Que nojo! É uma referência à segunda Carta do Apóstolo ao jovem Tiimóteo. A referência é obviamente indecorosa quando se pensa na obra do santo e na obra de Arruda. Isso demonstra como este senhor é destituído de qualquer senso de proporção e de limite.

E cumpre observar uma coisa: é bem provável que os crimes cometidos no Distrito Federal acabem todos impunes. Faz parte do lixo que vai se acumulando na vida pública brasileira.
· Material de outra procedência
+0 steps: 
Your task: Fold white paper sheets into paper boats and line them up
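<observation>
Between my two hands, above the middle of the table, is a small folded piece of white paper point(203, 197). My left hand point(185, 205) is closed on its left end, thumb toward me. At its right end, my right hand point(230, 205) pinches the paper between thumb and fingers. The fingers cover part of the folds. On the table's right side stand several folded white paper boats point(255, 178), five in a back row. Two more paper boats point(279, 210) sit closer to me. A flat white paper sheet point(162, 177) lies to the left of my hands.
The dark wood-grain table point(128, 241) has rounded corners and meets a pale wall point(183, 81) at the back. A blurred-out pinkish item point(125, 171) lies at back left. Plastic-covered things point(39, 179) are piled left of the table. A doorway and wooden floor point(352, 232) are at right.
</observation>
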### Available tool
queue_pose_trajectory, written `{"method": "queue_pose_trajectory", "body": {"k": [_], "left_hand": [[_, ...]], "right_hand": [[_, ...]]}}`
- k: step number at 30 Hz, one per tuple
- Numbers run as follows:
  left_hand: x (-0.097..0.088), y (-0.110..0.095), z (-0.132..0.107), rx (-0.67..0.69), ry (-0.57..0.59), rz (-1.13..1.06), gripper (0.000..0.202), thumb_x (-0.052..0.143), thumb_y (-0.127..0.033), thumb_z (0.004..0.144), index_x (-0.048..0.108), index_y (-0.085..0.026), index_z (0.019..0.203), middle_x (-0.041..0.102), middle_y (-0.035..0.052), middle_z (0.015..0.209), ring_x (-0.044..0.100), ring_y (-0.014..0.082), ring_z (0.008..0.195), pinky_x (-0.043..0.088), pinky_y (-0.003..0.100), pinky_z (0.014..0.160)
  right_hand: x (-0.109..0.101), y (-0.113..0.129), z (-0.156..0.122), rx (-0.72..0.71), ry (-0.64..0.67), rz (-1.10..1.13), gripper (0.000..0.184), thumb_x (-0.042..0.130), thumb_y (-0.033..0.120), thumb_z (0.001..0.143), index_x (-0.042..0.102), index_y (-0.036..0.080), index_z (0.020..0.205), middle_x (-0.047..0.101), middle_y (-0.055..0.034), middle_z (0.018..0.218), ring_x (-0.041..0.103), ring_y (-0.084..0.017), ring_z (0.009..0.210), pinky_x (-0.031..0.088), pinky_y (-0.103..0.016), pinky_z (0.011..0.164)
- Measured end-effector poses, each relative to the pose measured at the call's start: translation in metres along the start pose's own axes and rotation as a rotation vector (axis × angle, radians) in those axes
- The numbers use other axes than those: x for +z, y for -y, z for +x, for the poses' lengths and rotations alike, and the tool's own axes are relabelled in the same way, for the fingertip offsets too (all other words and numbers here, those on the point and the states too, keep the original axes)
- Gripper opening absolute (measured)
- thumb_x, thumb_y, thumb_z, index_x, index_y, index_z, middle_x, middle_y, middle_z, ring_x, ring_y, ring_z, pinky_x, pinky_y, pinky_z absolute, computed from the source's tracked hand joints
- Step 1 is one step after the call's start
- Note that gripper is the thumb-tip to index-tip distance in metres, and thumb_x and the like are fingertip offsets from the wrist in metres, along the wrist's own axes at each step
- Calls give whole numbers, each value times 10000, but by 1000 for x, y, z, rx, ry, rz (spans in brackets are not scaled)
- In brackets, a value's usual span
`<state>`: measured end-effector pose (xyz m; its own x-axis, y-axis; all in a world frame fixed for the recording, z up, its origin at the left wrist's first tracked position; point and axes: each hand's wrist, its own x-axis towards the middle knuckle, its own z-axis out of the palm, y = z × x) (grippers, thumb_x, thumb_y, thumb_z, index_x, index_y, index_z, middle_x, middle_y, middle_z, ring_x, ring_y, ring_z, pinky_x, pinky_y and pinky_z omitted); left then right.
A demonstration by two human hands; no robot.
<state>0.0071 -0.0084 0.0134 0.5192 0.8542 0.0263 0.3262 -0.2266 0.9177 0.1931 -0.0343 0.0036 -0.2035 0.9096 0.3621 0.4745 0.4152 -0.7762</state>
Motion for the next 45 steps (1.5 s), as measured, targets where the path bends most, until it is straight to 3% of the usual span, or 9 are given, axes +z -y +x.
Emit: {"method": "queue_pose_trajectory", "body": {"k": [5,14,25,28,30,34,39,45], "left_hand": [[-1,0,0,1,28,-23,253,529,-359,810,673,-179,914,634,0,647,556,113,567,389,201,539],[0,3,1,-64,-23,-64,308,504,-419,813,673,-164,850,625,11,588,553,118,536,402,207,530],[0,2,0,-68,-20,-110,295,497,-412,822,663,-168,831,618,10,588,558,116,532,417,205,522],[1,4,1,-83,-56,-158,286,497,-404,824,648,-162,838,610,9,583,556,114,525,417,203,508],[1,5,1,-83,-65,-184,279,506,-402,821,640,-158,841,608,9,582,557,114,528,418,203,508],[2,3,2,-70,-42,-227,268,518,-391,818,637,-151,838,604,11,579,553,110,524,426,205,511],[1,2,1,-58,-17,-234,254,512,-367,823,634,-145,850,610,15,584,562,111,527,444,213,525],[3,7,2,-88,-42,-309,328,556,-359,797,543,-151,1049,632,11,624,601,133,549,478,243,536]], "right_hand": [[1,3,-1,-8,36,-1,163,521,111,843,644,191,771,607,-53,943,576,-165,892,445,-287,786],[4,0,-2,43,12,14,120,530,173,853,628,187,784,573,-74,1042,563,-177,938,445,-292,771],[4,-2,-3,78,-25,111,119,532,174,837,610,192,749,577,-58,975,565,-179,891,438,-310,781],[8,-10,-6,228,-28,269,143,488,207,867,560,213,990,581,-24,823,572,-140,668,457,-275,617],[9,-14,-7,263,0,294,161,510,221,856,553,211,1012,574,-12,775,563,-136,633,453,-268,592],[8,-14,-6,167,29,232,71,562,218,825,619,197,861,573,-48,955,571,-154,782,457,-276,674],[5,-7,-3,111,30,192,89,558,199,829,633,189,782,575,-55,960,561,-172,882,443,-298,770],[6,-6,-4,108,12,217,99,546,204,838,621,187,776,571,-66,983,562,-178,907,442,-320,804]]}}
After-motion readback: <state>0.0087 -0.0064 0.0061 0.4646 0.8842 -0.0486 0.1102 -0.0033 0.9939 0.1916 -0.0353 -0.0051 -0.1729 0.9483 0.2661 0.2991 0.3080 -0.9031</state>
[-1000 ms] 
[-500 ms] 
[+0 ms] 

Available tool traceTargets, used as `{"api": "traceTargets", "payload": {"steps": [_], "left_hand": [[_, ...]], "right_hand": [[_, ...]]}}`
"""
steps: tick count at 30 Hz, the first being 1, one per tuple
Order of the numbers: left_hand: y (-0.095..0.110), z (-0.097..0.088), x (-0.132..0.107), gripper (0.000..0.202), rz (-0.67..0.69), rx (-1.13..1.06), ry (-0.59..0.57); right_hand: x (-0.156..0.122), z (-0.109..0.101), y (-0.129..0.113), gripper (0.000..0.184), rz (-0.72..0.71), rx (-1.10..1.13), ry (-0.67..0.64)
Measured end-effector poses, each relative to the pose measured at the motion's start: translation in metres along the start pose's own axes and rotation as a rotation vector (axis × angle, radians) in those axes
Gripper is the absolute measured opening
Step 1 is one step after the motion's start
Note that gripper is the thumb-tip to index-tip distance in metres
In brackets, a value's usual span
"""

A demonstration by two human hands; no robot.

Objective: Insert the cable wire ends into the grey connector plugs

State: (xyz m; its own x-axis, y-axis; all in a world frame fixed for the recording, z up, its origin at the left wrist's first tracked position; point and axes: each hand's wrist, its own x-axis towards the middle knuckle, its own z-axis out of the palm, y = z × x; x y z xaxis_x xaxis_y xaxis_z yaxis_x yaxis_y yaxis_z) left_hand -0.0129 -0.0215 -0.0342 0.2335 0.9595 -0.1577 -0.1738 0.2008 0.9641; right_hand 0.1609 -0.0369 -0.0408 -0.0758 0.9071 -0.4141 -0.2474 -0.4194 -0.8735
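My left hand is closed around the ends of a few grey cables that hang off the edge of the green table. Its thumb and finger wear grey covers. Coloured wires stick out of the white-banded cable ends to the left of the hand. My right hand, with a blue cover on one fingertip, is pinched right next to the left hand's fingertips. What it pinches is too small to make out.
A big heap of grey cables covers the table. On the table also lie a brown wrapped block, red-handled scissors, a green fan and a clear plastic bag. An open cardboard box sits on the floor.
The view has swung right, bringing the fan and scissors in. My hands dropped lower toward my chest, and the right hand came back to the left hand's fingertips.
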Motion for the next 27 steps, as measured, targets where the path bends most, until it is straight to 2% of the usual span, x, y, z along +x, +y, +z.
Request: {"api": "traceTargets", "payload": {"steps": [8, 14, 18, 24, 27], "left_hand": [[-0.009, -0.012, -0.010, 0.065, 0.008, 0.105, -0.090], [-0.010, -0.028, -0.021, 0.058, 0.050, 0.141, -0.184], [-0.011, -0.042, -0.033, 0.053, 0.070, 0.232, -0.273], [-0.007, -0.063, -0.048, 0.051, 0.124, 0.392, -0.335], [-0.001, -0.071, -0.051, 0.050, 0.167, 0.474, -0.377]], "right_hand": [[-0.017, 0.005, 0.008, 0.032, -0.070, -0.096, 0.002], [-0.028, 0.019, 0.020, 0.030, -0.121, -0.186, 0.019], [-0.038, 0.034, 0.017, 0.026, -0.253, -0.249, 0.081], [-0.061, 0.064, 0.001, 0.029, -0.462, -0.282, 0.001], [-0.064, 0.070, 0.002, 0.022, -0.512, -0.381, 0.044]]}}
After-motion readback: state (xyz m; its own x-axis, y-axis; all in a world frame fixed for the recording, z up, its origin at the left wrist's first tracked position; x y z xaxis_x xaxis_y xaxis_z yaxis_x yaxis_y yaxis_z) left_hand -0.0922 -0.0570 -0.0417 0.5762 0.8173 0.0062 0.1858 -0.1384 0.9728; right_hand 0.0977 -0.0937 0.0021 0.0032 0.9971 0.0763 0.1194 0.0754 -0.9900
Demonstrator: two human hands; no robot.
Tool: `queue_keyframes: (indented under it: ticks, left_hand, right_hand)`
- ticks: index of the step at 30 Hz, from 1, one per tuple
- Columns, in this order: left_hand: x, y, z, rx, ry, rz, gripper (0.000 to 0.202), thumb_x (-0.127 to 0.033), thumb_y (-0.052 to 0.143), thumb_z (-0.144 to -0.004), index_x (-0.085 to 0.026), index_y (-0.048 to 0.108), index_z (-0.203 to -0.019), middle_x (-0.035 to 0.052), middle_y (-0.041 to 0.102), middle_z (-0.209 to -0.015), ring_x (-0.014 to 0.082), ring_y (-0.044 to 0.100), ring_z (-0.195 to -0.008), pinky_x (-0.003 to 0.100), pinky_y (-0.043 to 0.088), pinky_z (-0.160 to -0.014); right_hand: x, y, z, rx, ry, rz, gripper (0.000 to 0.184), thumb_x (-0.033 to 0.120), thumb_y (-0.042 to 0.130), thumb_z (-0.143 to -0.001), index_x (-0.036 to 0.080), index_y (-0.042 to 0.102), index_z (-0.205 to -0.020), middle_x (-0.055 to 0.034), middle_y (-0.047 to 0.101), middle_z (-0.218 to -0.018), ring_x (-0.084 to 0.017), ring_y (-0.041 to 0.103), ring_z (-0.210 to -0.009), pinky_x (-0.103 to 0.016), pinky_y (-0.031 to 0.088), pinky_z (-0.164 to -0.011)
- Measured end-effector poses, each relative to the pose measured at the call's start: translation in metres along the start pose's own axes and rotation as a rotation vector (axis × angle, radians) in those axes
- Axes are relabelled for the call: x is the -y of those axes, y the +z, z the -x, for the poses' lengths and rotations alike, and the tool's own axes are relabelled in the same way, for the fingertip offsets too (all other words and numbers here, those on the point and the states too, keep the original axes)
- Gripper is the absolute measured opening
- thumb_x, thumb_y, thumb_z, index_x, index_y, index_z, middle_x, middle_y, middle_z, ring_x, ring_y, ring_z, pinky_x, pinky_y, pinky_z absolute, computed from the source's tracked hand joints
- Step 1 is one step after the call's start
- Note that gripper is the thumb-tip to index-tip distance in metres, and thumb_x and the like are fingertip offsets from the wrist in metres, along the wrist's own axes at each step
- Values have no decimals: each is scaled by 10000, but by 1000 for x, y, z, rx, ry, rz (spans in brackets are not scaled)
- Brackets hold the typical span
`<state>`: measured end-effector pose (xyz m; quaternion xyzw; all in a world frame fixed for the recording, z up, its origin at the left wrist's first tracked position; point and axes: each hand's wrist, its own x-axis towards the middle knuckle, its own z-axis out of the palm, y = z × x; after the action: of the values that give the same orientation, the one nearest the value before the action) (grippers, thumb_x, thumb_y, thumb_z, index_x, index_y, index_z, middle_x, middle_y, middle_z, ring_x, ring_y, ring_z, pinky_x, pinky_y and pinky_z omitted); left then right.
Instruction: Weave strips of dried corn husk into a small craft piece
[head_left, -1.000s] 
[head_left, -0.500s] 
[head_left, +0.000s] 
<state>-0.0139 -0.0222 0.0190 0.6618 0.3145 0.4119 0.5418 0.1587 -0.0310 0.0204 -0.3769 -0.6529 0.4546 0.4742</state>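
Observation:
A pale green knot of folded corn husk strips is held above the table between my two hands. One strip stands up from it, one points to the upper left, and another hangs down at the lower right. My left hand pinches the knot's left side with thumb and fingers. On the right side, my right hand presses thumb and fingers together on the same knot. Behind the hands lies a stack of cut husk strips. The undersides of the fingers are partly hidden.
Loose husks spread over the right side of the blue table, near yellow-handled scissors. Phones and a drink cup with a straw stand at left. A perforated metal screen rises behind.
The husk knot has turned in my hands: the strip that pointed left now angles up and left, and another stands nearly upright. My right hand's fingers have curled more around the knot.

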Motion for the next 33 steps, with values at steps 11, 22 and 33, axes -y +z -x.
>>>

Mas Arruda não é o mais baixo a que a política já chegou no Brasil por uma única razão: ele, ao menos, está para sempre fora do jogo. Não se elege nem vereador.

Agora pense nos mensaleiros petistas. A maioria foi reeleita e está no comando do partido. O chefe de todos eles comanda o Brasil, com chances reais de emplacar um terceiro mandato por meio de sua “criatura eleitoral”.

Assim, se você acha que é pouco se escandalizar com Arruda, não tem problema: escandalize-se com Lula. Falei tudo? É assim que eu gosto.